Unlike miners, mintettes will not perform difficult computational tasks. They will simply be authorised by central banks to collect transactions. They will be promoted by the central bank for active and honest participation and held accountable for misbehaviour.
In general, the RSCoin system is based on a trust in central banks (though providing, of course, some measures against central banks’ possible indecency). Therefore, its consensus mechanism is simpler than that of conventional cryptocurrencies. It only requires verification that one transaction output corresponds with no more than one transaction input. The violation of this rule would mean that several people have received the same money. The mechanism has been called the “Two-Phase Commit” (2PC).
The scalability of the system has already been practically confirmed on the current stage of the project. The 30 mintettes that are currently involved process more than 2,000 transactions per second in comparison with bitcoin’s modest 7 transactions. And this is just the beginning, claim the developers. “Performance scales linearly as we increase the number of mintettes,” they say.
RSCoin can, in fact, become more than just a centralised cryptocurrency for one central bank. In the future, it can become a framework for many central financial institutions to design their own cryptocurrencies. A common basis for currencies worldwide will make the financial market more transparent.
The main problem arising from the universal implementation of RSCoin may refer to politics rather than finance. For various reasons many central banks may not find it desirable to share information concerning their strategies with others. This, however, is provided for: different blockchains, all the same, may be kept separate, even though mintettes may choose to work for multiple central banks at once.
Staying young or growing up?
Bitcoin is “a Peter Pan system, and it doesn’t really grow up,” said Danezis as quoted in a recent article in The Telegraph. Poking the joke, he was probably referring not only to the lack of the cryptocurrency’s scalability but to the immaturity of the very idea of decentralisation. The peer-to-peer structure with no third party is an ideological heir to the 19th-century economic trends which won’t survive in our age, states the developer. Centralised cryptocurrencies will dramatically disrupt the financial market, and payments providers such as Visa or PayPal should get ready for the change, he said.

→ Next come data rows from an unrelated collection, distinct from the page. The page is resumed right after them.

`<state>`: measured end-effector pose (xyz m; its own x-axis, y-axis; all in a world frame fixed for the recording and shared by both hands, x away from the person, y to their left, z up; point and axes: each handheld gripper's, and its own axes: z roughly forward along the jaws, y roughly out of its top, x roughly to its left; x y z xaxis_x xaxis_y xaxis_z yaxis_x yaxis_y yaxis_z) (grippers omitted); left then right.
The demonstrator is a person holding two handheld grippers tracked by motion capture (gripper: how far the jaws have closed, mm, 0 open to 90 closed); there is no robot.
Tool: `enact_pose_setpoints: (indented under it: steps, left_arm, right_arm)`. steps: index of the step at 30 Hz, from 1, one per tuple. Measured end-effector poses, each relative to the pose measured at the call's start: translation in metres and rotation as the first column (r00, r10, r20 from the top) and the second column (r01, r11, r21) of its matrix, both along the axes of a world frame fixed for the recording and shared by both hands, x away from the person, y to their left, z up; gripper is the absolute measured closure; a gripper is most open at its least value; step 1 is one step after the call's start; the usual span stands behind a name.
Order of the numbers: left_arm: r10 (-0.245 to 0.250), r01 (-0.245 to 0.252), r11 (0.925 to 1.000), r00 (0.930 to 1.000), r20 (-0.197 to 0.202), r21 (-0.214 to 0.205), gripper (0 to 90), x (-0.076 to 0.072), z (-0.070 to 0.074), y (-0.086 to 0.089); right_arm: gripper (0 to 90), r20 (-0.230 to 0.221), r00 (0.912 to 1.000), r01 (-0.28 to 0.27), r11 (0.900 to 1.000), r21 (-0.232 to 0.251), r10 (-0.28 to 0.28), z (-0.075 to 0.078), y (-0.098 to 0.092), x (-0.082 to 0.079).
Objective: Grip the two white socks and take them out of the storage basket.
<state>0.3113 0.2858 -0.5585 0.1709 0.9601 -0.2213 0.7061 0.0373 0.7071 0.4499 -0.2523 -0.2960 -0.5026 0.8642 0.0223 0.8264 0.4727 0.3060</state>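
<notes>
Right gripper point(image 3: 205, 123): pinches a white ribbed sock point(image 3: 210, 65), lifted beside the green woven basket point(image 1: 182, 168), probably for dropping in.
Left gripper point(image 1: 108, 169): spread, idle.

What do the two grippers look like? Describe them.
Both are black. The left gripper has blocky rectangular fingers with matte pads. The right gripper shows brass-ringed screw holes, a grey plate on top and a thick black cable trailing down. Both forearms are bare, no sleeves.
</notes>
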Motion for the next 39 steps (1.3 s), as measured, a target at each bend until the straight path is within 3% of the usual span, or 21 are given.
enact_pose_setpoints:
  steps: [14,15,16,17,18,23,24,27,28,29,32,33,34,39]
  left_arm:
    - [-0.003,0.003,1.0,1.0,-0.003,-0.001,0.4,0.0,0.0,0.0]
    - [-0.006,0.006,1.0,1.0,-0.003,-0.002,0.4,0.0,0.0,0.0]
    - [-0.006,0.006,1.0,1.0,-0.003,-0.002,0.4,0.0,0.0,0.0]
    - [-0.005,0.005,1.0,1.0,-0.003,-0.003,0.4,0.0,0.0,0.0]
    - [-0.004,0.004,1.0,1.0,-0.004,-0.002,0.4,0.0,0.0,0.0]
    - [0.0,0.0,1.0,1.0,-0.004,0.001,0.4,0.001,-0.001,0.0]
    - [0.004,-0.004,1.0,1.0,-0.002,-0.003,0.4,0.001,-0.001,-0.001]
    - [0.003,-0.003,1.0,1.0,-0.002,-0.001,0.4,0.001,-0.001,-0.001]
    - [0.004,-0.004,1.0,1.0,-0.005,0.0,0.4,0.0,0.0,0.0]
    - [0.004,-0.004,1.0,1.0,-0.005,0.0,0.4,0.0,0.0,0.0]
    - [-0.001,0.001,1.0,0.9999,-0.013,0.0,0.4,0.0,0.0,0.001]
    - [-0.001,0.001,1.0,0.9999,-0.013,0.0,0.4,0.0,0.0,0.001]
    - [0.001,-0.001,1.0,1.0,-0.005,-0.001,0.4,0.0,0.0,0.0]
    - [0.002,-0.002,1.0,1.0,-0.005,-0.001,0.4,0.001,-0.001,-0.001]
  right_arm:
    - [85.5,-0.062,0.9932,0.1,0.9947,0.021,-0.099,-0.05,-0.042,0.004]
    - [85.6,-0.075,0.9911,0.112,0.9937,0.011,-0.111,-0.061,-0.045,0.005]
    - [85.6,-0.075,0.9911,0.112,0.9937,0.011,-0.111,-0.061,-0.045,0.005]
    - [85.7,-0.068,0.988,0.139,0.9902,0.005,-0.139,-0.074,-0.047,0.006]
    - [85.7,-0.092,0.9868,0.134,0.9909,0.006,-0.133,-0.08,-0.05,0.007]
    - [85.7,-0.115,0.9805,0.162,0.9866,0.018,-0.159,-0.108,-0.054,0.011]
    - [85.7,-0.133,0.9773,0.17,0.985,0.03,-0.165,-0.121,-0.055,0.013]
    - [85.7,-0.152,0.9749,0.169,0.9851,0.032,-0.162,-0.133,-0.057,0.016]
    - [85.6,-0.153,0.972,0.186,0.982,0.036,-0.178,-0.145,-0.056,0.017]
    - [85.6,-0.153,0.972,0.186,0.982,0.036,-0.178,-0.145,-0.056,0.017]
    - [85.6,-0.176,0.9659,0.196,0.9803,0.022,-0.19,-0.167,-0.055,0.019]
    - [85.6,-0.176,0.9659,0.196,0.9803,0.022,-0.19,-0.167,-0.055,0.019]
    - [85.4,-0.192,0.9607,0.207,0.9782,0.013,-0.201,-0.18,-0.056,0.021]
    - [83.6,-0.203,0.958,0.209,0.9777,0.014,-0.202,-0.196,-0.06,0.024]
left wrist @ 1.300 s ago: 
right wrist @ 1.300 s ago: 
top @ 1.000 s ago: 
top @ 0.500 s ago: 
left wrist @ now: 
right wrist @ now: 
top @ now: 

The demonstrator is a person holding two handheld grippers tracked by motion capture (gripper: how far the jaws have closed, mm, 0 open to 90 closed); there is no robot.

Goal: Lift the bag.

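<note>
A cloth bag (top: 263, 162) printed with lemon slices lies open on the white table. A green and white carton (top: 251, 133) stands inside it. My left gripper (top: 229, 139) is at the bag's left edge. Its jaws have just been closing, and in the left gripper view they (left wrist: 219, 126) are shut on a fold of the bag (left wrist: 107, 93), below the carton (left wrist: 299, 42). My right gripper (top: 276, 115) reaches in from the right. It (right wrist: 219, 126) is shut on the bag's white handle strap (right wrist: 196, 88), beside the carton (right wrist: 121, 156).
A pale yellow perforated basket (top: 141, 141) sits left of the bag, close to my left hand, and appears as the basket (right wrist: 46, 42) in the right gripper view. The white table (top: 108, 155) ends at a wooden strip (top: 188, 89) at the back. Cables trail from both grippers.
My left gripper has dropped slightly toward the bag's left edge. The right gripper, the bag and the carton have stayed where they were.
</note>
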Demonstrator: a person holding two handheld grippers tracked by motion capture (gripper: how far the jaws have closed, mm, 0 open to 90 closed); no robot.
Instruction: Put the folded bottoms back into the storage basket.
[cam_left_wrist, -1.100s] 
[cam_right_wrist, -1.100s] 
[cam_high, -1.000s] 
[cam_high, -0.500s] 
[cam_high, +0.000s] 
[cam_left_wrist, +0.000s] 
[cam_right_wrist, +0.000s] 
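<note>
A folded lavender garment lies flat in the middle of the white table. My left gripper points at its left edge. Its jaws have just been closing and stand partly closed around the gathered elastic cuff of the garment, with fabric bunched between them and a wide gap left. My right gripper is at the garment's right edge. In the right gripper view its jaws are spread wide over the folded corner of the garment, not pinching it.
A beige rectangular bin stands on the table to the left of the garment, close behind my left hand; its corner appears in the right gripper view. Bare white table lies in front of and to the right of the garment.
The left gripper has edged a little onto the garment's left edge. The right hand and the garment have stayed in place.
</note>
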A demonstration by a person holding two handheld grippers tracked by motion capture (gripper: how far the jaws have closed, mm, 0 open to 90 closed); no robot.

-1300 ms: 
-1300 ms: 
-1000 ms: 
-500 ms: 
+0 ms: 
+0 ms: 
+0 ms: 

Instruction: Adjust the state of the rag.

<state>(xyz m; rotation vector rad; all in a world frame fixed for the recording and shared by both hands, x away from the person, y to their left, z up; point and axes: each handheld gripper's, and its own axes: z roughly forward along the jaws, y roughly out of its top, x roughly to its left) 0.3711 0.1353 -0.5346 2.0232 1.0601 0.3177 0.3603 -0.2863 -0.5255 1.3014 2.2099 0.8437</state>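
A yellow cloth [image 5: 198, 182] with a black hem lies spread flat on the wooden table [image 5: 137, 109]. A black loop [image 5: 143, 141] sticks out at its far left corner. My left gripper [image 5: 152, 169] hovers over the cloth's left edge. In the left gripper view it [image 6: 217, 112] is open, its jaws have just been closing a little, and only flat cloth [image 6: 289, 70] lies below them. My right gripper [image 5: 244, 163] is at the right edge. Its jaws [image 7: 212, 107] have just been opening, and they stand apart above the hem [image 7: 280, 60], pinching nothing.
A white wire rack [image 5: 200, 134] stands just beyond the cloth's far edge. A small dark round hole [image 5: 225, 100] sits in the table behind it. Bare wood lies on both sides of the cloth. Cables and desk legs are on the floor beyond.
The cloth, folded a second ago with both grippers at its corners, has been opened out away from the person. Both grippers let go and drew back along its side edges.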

A truly sustainable system must be backed by a central financial authority. In fact, the developers openly declare that the agenda created by the Bank of England was one of the main incentives for their research.
Indeed, governments have been recently expressing more and more interest in blockchain and forming research groups to investigate its implications, whether they support bitcoin or not. The Bank of Russia's Deputy Chairman, Olga Skorobogatova, who is currently in charge of the Bank’s blockchain task force, emphasised that, unlike bitcoin’s open blockchain, closed blockchain is the future of finance we should be preparing to. China, historically the pioneer of issuing fiat currency and currently the home to many bitcoin miners, is discussing the possibility to create its own centralised cryptocurrency.
It’s hard to say whether the centralised digital currency will in the end substitute fiat money, whether they will peacefully coexist or whether the traditional currency will gradually die out. We’ll have to wait and see if bitcoin is indeed the money of the future or just a naïve experiment at the dawn of the blockchain era.